Suppose that $\gamma\in X(B,D)$; then $\gamma\in B$, and there is no $\eta\in B$ that is both less than $\gamma$ and at least as large as $s(D,\gamma)$, the largest element of $D$ that is $\le\gamma$. In other words, $B\cap\big[s(D,\gamma),\gamma\big)=\varnothing$. $B\subseteq A$, so $\gamma\in A$. Moreover, $\gamma<\alpha$, and $D$ is closed in $\alpha$, so $s(D,\gamma)$ is the largest element of $D$ that is $\le\gamma$ and hence the largest element of $C$ that is $\le\gamma$, since $D=C\cap\alpha$. Thus, $s(C,\gamma)=s(D,\gamma)$, and 
$$A\cap\big[s(C,\gamma),\gamma\big)=B\cap\big[s(D,\gamma),\gamma\big)=\varnothing\;.$$
It follows that $\gamma\in X(A,C)$ and hence that $X(B,D)\subseteq X(A,C)\cap\beta$. (Recall that $\gamma<\alpha\le\beta$.)

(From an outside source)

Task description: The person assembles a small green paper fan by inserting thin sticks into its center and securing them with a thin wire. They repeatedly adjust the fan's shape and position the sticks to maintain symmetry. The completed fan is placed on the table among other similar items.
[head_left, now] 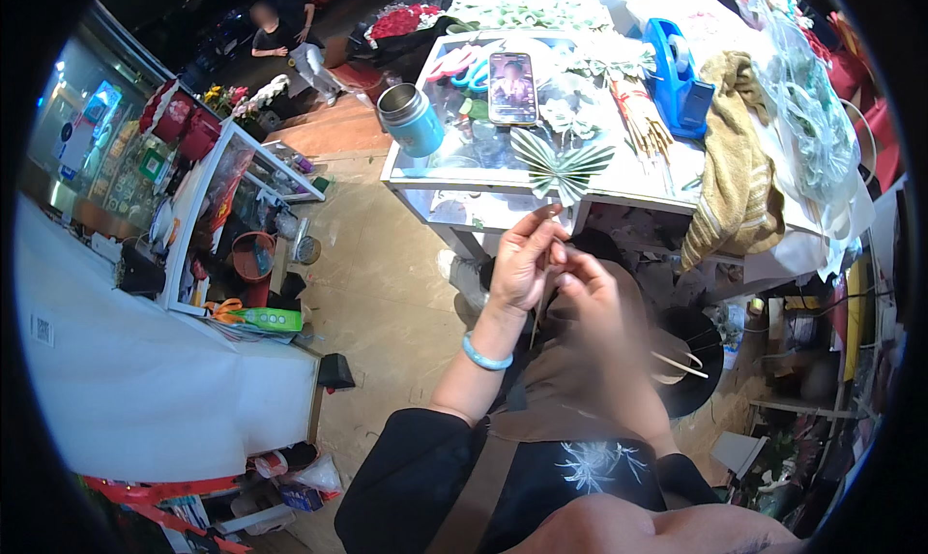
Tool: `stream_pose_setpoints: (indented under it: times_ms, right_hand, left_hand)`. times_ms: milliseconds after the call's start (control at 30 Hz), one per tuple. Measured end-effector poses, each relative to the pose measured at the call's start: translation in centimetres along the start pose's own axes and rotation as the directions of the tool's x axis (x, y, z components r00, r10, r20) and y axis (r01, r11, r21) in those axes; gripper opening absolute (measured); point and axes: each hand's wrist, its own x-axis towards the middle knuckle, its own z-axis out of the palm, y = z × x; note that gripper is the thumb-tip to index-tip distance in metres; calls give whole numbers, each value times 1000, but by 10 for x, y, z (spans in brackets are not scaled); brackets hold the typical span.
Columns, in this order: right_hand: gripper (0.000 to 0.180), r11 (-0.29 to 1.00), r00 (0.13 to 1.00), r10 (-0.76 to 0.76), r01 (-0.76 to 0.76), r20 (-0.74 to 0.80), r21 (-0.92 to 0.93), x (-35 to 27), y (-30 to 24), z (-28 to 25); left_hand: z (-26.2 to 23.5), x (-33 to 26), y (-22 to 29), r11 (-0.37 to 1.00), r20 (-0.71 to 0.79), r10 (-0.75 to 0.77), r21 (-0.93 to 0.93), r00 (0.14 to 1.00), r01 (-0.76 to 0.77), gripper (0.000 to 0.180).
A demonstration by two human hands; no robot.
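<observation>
My left hand (527, 264) is closed in a pinch just below a green pleated leaf (563, 172), folded into a fan-like bow shape and standing up from the fingertips. My right hand (592, 288), partly smeared by motion, comes in against the left fingers. Its fingertips are pressed together lower down, and what lies between them is too small to make out. Behind the leaf is the white glass-topped table (454, 179), with a phone (512, 88) propped near its middle and a blue steel-rimmed cup (411, 124) at its left corner.
On the table's right stand a blue tape dispenser (677, 85), a bundle of thin sticks (641, 124) and a brown towel (733, 167) hanging over the edge. Scissors (471, 66) lie behind the cup. A white shelf (208, 206) stands left. Beyond the table is another person (290, 46).
</observation>
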Motion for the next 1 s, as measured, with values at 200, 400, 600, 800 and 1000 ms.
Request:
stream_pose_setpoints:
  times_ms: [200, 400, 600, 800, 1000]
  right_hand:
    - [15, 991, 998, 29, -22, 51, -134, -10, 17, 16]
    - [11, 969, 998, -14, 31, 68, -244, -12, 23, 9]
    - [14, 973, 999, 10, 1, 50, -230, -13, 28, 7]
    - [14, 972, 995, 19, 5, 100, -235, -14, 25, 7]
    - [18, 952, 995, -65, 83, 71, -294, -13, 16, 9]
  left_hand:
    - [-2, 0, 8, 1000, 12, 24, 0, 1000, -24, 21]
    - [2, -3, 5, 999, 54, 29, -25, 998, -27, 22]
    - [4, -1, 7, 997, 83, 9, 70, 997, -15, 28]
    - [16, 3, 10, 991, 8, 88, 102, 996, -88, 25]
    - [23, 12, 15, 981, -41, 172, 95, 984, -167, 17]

Now suppose that $\gamma\in X(A,C)\cap\beta$. Then $\gamma\in A\cap\beta$, and $A\cap\big[s(C,\gamma),\gamma\big)=\varnothing$. If $\xi\ge\beta$, then $A\cap\beta\subseteq A\cap\xi=A\cap\alpha$, so $\gamma<\alpha$. We’ve already seen that if $\gamma<\alpha$ we have $s(C,\gamma)=s(D,\gamma)$ and hence
$$B\cap\big[s(D,\gamma),\gamma\big)=A\cap\big[s(C,\gamma),\gamma\big)=\varnothing\;,$$
so that $\gamma\in X(B,D)$. Thus, in this case we have $X(A,C)\cap\beta=X(B,D)$. 
Suppose now that $\xi<\beta$ and that $\gamma\in X(A,C)\cap\beta$. It’s still true that if $\gamma<\alpha$, then $\gamma\in X(B,D)$ and hence that $X(A,C)\cap\alpha=X(B,D)$. Suppose that $\alpha\le\gamma\in X(A,C)\cap\beta$; $\gamma\in A$, and $\xi$ is the smallest element of $A$ that is $\ge\alpha$, so $\gamma\ge\xi$. Thus, $\alpha\le\xi\le\gamma<\beta$. $C\cap(\alpha,\beta]=\varnothing$, so $s(C,\gamma)=\alpha$, and hence $A\cap[\alpha,\gamma)=\varnothing$. But $\xi\in A$, so this implies that $\gamma\le\xi$ and hence that $\gamma=\xi$. Finally, it’s clear from the definition of $\xi$ that $A\cap[\alpha,\xi)$ actually is empty, so $\xi\in X(A,C)$, and in this case we have $X(A,C)\cap\beta=X(B,D)\cup\{\xi\}$.